Site information
- Type: military radar station

Location
- Coordinates: 47°00′30″N 68°01′07″W﻿ / ﻿47.00833°N 68.01861°W
- Area: 6.59 acres (2.67 ha)

= Louis Blotner Radar Bomb Scoring Site =

The Louis Blotner Radar Site was a tracking site (Not an RBS site) in Connor, Maine at the former NIKE missile launch site. Activated in June 1963 and operational until after 1979, The Ashland site was an AUTOTRACK radar site operated by Detachment 7 of the 1st Combat Evaluation Group.
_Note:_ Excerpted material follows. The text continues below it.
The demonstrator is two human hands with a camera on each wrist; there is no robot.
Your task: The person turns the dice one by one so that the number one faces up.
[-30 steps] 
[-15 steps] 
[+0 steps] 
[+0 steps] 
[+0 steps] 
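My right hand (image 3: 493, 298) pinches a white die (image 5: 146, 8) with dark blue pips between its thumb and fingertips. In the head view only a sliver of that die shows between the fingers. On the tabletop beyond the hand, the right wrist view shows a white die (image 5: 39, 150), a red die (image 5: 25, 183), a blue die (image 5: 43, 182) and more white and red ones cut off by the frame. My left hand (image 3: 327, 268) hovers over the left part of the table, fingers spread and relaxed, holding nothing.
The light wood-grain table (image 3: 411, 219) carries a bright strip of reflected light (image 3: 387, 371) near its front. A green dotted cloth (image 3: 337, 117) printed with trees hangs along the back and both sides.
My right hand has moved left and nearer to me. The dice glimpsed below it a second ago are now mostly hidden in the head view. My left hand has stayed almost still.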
The station simulated Electronic Countermeasures and Radar Bomb Scoring for the Ashland Training Range's low-level training route "over Bangor north to Houlton, Maine."

==History==
The site was constructed at a former 1957 NIKE battery control area (radar site) which, had been conveyed to Blotner Trailer Sales in 1962, the SAC radar station was initially a mobile site with temporarily emplaced systems. In 1975, the site was planned to become permanent, but instead groundbreaking in June 1979 was for the nearby Ashland Radar Station. The "Blotner Site" was subsequently used for Louis Blotner Communications Facility No. 1 of Det 2, 1000 SOG in 1987-1993, and the enlisted men's barracks operated as a general store in August 1992. In 1996 the former Ashland site was planned for civilian transfer.